Moby Dick 1, President Obama 0
Below the fold is my post from last summer about the health care bill. Still seems right to me.
The White Whale of Comprehensive Reform
posted by Gerard Magliocca
Two years ago I wrote an article about patent trolls that said the problem (if you think it is a problem) could not be solved by a broad legislative approach. Trolls only affect some industries (mostly software and technology.) Business groups that rely on patents but are not burdened by opportunistic licensing, therefore, would always oppose a sweping bill because it could not help but might harm them. Even though the patent reform proposal first introduced in 2007 is now a shadow of its former self, this watered-down legislation still can’t get through Congress because of opposition from drug companies and others.
This brings me to health care. Unlike some of my co-bloggers, I do not support the proposals coming out of Congress. I am generally suspicious of anything with the word “comprehensive” in it and want to head for the hills when I hear any President say “we cannot afford to do nothing.” Most of the time, we actually can afford to do nothing. Moreover, the alternative to a broad overhaul is not nothing. It’s incremental change.
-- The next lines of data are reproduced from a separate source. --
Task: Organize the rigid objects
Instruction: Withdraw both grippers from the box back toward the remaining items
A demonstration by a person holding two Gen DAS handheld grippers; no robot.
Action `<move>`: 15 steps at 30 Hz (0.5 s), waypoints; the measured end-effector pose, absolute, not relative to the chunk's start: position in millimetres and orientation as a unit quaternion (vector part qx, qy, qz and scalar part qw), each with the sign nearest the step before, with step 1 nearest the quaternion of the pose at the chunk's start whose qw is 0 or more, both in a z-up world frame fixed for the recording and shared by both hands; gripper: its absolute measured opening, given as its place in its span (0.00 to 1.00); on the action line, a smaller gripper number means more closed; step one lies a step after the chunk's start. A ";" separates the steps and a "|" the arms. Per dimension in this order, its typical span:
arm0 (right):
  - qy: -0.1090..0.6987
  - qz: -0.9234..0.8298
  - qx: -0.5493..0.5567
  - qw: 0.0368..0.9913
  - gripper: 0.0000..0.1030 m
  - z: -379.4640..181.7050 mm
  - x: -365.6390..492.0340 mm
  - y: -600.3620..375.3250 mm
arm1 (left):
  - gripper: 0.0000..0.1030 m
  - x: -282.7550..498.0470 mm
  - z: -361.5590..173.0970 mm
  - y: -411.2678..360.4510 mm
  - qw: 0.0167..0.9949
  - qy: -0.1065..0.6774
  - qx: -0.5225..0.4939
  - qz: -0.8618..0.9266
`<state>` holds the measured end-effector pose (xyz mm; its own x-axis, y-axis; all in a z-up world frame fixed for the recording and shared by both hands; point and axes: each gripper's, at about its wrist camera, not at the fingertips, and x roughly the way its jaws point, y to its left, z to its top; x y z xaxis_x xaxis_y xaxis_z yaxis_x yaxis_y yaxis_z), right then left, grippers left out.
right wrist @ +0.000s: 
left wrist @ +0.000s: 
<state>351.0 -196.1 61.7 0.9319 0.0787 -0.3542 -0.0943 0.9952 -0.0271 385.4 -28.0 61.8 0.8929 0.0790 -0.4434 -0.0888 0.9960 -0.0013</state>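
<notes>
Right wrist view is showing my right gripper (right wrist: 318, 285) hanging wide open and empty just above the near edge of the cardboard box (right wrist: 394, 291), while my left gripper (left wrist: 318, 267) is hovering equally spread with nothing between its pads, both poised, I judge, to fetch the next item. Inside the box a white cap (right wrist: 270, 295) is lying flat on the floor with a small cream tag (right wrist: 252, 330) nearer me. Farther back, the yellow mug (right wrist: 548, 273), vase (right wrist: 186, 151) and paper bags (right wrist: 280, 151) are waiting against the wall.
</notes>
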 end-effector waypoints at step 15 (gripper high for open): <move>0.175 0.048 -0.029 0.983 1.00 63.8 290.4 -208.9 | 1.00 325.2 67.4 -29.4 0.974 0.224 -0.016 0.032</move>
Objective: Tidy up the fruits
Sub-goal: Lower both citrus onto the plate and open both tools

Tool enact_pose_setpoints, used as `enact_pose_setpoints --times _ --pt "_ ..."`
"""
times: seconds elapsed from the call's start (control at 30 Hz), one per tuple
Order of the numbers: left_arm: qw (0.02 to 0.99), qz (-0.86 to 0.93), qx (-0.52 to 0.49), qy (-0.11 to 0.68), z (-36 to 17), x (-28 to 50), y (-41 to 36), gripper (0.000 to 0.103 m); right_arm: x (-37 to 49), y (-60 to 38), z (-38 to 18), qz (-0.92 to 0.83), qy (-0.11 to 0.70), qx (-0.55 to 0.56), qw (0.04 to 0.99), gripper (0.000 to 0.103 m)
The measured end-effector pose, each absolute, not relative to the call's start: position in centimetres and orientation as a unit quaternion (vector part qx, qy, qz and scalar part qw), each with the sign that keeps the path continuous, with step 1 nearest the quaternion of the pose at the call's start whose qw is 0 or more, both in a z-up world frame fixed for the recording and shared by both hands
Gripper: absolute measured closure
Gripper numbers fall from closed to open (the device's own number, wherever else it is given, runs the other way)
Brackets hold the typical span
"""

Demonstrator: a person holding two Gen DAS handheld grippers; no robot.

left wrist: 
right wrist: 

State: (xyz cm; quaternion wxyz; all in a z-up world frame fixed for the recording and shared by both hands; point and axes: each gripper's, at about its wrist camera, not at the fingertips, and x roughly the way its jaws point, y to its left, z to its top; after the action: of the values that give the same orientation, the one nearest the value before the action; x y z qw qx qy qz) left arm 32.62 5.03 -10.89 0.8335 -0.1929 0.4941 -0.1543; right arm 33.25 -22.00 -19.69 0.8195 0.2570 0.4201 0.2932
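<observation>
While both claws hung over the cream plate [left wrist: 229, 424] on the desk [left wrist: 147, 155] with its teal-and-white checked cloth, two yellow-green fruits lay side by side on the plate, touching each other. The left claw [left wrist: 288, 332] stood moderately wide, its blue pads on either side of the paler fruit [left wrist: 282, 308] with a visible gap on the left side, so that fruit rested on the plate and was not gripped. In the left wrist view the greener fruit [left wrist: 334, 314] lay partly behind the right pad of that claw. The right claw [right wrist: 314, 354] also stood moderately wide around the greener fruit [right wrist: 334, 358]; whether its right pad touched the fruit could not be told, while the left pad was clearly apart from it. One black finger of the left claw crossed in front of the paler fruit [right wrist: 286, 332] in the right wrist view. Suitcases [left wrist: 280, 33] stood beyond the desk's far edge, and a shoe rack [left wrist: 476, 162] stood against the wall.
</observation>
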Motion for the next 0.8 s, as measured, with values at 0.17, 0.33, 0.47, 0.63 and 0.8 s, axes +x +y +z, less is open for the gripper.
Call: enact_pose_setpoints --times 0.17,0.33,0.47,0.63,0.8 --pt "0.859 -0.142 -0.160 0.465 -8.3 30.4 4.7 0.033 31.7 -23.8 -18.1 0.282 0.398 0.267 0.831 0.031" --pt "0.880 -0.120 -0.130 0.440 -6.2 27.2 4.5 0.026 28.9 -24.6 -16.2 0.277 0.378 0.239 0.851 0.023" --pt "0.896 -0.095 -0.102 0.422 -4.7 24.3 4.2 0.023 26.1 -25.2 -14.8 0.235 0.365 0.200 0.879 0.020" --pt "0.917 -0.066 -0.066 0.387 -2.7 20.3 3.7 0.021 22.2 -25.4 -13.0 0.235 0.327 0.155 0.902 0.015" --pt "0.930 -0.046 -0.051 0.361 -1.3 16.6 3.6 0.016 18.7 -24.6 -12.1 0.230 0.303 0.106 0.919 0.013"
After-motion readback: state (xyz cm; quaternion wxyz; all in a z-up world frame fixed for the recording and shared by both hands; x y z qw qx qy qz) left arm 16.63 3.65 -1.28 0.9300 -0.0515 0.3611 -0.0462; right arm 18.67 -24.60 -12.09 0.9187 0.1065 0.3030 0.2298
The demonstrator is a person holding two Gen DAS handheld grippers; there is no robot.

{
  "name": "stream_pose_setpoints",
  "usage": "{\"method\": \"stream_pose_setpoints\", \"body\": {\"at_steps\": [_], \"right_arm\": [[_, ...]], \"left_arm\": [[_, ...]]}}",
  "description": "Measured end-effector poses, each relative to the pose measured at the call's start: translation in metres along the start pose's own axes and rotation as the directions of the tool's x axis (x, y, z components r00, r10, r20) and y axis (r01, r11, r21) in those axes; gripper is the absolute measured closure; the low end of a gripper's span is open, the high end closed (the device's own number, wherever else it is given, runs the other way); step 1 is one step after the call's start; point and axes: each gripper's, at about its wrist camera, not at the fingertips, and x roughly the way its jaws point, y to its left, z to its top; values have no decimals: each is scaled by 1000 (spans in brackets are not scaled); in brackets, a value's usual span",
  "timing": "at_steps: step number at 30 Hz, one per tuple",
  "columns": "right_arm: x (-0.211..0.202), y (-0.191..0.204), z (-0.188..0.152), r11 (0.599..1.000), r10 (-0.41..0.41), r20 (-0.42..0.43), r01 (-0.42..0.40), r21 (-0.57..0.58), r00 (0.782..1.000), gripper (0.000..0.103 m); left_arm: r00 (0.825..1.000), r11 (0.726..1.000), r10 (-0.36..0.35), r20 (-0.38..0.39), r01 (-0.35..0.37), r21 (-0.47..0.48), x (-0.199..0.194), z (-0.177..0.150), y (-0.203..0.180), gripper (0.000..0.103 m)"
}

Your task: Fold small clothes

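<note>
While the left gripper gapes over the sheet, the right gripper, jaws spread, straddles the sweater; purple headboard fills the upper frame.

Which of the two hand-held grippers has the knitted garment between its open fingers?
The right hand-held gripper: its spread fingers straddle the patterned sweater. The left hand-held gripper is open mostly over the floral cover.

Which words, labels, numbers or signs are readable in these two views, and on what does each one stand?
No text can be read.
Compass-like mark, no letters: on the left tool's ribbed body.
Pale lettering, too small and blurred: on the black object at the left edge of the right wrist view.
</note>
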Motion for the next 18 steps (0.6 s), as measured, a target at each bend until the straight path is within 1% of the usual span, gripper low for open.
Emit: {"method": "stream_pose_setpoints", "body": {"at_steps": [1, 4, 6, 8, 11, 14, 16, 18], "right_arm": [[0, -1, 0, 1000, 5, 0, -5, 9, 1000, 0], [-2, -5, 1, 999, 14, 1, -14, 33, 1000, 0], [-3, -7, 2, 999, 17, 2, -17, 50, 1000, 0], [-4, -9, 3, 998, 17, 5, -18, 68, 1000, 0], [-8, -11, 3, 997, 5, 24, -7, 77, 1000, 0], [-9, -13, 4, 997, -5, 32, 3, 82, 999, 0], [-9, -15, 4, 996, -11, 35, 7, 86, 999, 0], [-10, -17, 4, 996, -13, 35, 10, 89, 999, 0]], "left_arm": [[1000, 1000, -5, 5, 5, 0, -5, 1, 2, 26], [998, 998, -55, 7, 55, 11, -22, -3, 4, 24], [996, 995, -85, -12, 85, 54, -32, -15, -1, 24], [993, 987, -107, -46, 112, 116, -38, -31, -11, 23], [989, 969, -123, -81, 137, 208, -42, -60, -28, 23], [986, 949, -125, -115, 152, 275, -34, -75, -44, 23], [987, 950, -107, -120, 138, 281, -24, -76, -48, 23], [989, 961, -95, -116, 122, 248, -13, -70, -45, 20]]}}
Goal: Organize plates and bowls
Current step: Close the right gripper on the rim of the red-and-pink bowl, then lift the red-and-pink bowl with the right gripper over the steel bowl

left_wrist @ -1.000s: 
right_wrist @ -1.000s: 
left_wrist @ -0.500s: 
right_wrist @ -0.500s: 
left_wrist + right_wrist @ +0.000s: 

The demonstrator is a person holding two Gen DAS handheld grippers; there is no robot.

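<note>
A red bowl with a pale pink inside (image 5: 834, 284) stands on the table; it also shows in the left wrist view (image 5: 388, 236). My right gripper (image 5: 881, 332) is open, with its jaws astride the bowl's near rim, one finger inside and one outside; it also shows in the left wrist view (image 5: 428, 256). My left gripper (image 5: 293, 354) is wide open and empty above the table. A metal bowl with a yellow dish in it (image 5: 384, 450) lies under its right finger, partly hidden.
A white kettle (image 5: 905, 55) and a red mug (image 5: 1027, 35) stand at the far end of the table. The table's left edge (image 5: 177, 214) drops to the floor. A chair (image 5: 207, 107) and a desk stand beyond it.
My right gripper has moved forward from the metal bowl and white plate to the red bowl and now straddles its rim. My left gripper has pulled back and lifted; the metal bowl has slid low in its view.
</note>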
Even if you like comprehensive proposals (on Social Security, global warming, or immigration), the reality is that they cannot pass unless there is a loud public clamor for action or years of effort to assuage the overwhelming number of interest groups with a stake in the outcome. Neither is true now, just as it was not true for President Bush’s major domestic proposals. Sure, if you take a poll people might say they’d like health care reform, but there is no intensity behind those preferences. Moreover, a landmark bill such as this cannot be slapped together in six months. (This is where the thickening thesis that I mentioned a few weeks ago might be relevant. Maybe in the past when there were fewer organized lobbying groups you could rush things though, but it’s a lot harder now.) I suspect that there will be a health care bill for the President to sign eventually, but only if he climbs down from his desire to reinvent the wheel.